TR DCC-2007-01

Technical Report: DCC-2007-01

Fast Discovery of Statistically Interesting Words

Pedro Pereira, Nuno A. Fonseca and Fernando Silva

DCC-FC & LIACC, Universidade do Porto
R. do Campo Alegre 1021/1059, 4169-007 Porto, Portugal
Phone: +351 220402900, Fax: +351 220402950
E-mail: {pdr,nf,fds}@dcc.fc.up.pt

January 2007

Abstract

In biological sequences, statistically interesting words can lead us to detect subsequences that have a relevant functional significance (e.g. subsequences preserved through evolution or copies of genes).
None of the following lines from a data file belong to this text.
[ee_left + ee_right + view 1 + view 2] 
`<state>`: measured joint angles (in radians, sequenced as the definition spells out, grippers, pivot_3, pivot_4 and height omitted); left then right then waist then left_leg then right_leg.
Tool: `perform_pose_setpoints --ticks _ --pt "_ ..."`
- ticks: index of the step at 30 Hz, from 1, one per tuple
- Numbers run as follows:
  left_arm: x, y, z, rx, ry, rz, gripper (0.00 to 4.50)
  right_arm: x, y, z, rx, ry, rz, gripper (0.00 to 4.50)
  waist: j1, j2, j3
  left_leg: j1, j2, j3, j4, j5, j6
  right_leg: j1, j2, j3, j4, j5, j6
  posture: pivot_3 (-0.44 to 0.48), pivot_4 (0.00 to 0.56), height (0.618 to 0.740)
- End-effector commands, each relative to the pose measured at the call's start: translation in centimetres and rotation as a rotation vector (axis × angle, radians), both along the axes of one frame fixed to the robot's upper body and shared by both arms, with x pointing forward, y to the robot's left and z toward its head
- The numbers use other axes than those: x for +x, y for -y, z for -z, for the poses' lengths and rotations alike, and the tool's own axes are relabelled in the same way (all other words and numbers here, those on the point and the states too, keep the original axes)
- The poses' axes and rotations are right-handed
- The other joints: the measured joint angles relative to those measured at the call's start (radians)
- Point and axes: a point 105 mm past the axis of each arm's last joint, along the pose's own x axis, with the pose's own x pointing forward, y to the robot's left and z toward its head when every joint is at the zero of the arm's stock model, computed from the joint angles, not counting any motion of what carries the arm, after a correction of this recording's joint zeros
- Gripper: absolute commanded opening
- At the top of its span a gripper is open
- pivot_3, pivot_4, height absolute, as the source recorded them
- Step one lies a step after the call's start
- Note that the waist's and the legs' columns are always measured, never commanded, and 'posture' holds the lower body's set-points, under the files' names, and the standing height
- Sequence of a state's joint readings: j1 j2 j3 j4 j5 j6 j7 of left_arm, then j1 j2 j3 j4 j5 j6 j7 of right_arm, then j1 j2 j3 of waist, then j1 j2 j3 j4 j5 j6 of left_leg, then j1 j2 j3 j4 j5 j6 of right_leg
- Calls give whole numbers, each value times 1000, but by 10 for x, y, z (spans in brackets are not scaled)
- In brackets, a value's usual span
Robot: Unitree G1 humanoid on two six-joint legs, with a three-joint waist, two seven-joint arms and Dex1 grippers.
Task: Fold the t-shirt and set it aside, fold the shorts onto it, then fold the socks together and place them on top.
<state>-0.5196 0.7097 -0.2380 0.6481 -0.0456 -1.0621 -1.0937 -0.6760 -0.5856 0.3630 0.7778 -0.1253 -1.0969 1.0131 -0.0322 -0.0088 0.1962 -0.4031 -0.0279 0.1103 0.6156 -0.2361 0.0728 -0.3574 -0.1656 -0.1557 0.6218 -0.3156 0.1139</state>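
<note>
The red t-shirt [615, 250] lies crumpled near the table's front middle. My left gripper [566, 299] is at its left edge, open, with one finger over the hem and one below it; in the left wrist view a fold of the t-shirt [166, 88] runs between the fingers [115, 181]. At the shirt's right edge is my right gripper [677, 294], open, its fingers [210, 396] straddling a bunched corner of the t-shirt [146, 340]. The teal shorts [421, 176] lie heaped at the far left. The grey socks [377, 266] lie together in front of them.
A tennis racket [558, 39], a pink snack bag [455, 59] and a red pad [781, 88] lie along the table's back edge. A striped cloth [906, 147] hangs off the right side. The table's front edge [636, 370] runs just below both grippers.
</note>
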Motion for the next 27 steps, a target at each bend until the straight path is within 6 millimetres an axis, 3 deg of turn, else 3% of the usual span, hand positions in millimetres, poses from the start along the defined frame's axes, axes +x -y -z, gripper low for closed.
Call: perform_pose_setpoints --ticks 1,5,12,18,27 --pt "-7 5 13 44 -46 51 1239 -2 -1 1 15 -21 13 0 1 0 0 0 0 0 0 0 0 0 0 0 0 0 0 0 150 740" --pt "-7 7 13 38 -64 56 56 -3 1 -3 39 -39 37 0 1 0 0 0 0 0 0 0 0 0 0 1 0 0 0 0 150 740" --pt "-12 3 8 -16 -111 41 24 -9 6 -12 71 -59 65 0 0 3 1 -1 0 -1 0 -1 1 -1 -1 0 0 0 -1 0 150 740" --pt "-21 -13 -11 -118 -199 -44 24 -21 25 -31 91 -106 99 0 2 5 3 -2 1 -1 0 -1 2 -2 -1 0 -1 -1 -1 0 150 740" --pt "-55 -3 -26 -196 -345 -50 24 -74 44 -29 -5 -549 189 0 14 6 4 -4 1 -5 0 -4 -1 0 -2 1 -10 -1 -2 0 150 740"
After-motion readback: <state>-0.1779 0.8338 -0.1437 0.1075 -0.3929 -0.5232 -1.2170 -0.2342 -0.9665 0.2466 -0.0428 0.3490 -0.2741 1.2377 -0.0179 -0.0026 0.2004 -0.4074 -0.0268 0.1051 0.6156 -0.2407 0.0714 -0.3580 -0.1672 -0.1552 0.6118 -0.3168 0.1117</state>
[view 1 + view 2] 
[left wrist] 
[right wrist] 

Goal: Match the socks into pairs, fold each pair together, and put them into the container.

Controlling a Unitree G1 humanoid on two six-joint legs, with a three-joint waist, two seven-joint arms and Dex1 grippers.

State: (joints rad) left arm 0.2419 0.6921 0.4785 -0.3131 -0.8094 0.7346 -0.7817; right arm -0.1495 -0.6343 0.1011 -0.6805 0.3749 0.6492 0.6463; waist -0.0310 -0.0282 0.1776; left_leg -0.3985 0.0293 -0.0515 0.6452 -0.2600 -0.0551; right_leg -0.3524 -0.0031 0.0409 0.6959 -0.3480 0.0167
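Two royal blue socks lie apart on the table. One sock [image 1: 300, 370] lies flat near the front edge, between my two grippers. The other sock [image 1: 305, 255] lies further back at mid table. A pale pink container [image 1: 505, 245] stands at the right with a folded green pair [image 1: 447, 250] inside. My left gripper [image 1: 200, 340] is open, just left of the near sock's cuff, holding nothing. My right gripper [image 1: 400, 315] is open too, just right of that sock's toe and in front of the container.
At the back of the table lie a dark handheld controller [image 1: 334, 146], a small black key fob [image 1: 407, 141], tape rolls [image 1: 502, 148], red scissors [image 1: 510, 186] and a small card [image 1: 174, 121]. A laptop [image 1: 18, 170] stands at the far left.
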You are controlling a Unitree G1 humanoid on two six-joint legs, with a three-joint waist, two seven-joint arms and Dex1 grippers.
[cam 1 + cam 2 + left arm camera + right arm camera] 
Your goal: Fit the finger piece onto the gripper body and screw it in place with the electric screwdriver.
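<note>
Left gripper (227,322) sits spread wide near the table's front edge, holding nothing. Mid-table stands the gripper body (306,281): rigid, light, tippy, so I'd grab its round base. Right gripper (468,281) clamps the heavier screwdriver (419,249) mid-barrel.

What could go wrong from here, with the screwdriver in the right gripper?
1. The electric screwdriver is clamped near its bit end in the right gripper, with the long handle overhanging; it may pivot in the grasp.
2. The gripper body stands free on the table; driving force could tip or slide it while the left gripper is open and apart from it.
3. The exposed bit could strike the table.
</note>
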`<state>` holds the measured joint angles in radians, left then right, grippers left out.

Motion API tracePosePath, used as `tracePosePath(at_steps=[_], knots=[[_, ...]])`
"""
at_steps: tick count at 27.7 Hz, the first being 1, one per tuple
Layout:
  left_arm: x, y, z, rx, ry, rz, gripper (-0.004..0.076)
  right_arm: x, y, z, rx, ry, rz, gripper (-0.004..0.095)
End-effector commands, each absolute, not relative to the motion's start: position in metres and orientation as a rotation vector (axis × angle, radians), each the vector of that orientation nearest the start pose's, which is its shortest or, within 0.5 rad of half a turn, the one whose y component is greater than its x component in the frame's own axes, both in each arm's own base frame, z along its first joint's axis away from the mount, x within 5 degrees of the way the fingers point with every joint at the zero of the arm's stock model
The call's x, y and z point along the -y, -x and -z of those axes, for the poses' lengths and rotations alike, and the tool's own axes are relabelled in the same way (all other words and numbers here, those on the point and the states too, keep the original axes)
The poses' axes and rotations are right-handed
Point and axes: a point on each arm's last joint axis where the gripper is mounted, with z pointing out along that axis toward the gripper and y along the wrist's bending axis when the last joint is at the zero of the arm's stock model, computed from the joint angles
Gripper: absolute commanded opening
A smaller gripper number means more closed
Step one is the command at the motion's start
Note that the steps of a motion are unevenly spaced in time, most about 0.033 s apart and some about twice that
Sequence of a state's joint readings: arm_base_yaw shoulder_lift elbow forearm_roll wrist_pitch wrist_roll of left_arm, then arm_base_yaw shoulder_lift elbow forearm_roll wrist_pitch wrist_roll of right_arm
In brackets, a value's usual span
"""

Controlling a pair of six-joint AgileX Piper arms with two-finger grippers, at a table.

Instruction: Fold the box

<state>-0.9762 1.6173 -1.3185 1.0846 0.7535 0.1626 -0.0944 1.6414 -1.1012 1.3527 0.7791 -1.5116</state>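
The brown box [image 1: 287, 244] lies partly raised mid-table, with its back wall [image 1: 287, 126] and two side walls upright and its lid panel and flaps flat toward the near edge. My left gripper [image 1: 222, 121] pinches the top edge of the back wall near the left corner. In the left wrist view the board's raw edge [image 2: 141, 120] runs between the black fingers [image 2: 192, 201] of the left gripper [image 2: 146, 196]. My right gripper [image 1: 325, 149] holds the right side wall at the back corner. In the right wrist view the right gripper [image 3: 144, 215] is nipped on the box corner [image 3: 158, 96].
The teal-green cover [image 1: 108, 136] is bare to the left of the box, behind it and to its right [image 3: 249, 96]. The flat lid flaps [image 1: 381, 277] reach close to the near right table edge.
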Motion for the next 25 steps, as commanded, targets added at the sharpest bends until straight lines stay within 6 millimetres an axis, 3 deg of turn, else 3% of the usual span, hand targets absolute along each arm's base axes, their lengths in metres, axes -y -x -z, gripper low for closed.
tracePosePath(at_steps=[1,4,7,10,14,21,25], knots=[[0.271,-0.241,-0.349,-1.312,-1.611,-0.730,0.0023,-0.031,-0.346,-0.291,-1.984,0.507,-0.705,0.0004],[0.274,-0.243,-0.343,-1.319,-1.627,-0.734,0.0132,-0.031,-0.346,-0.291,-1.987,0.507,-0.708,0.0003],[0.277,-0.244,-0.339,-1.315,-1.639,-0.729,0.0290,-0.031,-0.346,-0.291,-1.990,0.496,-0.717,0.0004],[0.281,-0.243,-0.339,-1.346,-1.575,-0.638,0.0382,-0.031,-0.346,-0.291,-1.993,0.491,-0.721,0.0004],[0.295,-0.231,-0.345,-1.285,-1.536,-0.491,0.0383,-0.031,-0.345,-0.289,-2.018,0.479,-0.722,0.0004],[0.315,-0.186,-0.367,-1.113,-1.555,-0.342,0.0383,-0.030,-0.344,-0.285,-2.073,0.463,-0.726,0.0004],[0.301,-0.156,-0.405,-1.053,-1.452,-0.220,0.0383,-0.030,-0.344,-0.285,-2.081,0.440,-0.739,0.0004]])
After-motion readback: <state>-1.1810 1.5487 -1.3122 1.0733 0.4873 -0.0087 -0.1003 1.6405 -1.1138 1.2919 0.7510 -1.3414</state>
In this paper, we present an efficient method for discovering statistically interesting words in biological sequences. It is based on suffix arrays and for a sequence of size n it has a worst case time of O(n2) but it is faster in practice. It consumes 5n bytes of primary memory in practice but needs 9n bytes of secondary memory. The filter to classify statistical interesting words is based on the measure for their overrepresentation in the sequence or sets of sequences where they occur. We implemented the word discovery tool, evaluated its performance and validated its usefulness by running it on large and real biological sequences, and by checking if the words found were known motifs or patterns in the literature.